* [What the task requires]
What is needed is an exact copy of the data that follows.

- - - - -

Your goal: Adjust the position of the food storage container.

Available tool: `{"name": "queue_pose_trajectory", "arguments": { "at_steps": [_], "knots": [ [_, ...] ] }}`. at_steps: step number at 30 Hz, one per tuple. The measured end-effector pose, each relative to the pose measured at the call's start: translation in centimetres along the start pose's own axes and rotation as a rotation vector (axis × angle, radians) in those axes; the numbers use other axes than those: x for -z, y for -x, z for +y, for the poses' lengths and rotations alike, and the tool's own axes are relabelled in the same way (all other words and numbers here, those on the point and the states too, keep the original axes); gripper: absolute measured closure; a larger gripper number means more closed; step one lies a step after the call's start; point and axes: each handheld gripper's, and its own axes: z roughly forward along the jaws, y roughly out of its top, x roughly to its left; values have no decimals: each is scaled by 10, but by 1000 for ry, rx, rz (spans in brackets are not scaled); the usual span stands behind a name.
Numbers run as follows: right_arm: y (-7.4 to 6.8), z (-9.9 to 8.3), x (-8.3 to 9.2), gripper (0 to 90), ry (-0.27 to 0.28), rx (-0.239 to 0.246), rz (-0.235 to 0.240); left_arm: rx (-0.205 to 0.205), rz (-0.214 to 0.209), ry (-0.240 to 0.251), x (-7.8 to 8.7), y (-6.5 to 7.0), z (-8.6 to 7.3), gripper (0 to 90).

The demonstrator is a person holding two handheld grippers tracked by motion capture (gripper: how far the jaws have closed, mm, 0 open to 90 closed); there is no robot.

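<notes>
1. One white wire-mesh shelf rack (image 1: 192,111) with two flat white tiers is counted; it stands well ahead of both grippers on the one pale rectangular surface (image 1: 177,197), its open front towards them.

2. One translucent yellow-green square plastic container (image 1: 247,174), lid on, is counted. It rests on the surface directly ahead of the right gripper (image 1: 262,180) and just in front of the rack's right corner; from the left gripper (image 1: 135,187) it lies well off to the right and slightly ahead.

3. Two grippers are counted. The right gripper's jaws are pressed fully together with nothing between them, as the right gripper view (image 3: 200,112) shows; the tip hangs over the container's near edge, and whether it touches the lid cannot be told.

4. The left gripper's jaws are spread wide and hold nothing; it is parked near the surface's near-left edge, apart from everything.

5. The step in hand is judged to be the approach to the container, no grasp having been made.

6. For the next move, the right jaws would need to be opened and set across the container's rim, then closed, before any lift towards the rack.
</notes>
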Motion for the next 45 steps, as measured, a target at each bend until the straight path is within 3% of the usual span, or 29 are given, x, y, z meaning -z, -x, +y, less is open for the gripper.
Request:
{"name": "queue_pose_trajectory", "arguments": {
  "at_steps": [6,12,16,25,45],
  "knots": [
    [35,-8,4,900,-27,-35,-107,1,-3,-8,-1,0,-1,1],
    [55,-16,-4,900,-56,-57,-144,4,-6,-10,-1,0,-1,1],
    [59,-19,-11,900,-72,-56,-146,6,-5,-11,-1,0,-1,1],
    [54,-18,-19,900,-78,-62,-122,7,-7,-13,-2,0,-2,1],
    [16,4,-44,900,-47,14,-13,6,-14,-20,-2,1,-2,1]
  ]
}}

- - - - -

* [Response area]
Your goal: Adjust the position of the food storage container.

Available tool: `{"name": "queue_pose_trajectory", "arguments": { "at_steps": [_], "knots": [ [_, ...] ] }}`. at_steps: step number at 30 Hz, one per tuple. The measured end-effector pose, each relative to the pose measured at the call's start: translation in centimetres along the start pose's own axes and rotation as a rotation vector (axis × angle, radians) in those axes; the numbers use other axes than those: x for -z, y for -x, z for +y, for the poses' lengths and rotations alike, and the tool's own axes are relabelled in the same way (all other words and numbers here, those on the point and the states too, keep the original axes); gripper: absolute measured closure; a larger gripper number means more closed; step one lies a step after the call's start; point and axes: each handheld gripper's, and its own axes: z roughly forward along the jaws, y roughly out of its top, x roughly to its left; values have no decimals: each is scaled by 10, but by 1000 for ry, rx, rz (spans in brackets are not scaled); the usual span stands behind a name.
Numbers run as follows: right_arm: y (-7.4 to 6.8), z (-9.9 to 8.3), x (-8.3 to 9.2), gripper (0 to 90), ry (-0.27 to 0.28), rx (-0.239 to 0.246), rz (-0.235 to 0.240); left_arm: rx (-0.205 to 0.205), rz (-0.214 to 0.209), ry (-0.240 to 0.251), x (-7.8 to 8.7), y (-6.5 to 7.0), z (-8.6 to 7.3), gripper (0 to 90).

The demonstrator is a person holding two handheld grippers tracked by motion capture (gripper: how far the jaws have closed, mm, 0 open to 90 closed); there is no robot.

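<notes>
1. One white wire-mesh shelf rack (image 1: 192,111) with two flat white tiers is counted; it stands well ahead of both grippers on the one pale rectangular surface (image 1: 177,197), its open front towards them.

2. One translucent yellow-green square plastic container (image 1: 247,174), lid on, is counted. It rests on the surface directly ahead of the right gripper (image 1: 262,180) and just in front of the rack's right corner; from the left gripper (image 1: 135,187) it lies well off to the right and slightly ahead.

3. Two grippers are counted. The right gripper's jaws are pressed fully together with nothing between them, as the right gripper view (image 3: 200,112) shows; the tip hangs over the container's near edge, and whether it touches the lid cannot be told.

4. The left gripper's jaws are spread wide and hold nothing; it is parked near the surface's near-left edge, apart from everything.

5. The step in hand is judged to be the approach to the container, no grasp having been made.

6. For the next move, the right jaws would need to be opened and set across the container's rim, then closed, before any lift towards the rack.
</notes>
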Motion for the next 45 steps, as measured, a target at each bend until the straight path is within 3% of the usual span, or 29 are given, x, y, z meaning -z, -x, +y, less is open for the gripper.
Request:
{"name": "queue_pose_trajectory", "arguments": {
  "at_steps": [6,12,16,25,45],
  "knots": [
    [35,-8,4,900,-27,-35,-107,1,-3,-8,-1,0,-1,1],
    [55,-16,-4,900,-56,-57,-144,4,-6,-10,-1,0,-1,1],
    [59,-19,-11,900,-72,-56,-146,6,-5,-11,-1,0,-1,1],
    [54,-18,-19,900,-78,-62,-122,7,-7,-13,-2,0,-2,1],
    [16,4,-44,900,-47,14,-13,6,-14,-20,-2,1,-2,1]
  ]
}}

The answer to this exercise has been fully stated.